Kazanın üzerinden iki gün geçmesine rağmen henüz helikopterin enkazına ulaşılamadı. O kazada hayatını kaybetmiş olma ihtimali bulunan Yazıcıoğlu’ndan zerre kadar hoşlanmıyorum ama buna rağmen üzüldüm. Yazıcıoğlu’nun ülkücü arkadaşlarının rol aldığı katliamlarda hayatını kaybeden insanlara acıdığım kadar olmasa da acıdım. Kazayı haber veren muhabirin acil yardım görevlisiyle konuşmaları insanın yüreğini burkuyor. Başkasının acısı benim sevincim olamaz. Hem haberlerde öteki kazazedelerin adı bile geçmiyor ama Yazıcıoğlu dışında aynı akıbeti paylaşan beş kişi daha var.

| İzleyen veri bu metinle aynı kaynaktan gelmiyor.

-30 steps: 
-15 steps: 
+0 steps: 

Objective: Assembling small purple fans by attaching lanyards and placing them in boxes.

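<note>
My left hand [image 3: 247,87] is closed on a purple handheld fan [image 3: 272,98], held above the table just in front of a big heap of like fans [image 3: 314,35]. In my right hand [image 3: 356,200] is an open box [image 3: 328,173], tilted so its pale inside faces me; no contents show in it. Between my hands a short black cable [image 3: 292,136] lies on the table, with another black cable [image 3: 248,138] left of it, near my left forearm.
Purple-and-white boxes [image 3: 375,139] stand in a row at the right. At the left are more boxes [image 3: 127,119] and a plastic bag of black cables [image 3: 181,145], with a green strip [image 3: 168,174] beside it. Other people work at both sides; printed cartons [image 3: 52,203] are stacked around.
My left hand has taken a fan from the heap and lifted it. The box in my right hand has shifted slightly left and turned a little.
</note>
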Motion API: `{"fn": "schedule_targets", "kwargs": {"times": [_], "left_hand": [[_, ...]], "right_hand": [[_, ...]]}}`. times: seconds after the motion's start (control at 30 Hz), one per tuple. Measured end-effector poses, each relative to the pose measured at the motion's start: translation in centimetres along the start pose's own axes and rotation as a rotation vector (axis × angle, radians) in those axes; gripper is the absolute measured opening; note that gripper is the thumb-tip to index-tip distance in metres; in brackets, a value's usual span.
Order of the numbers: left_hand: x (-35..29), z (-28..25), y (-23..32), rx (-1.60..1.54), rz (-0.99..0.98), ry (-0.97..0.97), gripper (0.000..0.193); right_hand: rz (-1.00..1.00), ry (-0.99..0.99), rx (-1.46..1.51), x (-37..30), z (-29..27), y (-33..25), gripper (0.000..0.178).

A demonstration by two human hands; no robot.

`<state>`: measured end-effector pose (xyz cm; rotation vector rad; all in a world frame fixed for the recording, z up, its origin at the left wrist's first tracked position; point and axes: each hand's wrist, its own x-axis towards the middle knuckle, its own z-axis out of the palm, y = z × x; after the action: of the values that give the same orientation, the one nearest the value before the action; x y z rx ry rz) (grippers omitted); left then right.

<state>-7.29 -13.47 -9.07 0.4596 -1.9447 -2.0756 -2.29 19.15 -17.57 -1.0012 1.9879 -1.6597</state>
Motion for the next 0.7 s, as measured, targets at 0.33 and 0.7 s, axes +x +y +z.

Karlı ve çok soğuk bir alanda üstelik yaralı olarak aç susuz iki gün hayatta kalabilmek kolay bir şey değil. Ama mucizeler de hayata dairdir. Hiç değilse helikopterin düşmesinden sonra hayatta olduğu anlaşılan o muhabirin donmadan kurtarılmasını dilerim.

......

Resim Yazıcıoğlu'nun kişisel web sitesinden

 
Toplam blog
: 431
: 3853
Kayıt tarihi
: 30.06.06
 
 

Anahtar kelimeler: Antep, İstanbul, Haziran, İkizler, Beşiktaş, MÜ İletişim Fakültesi, Gazetecilik. ..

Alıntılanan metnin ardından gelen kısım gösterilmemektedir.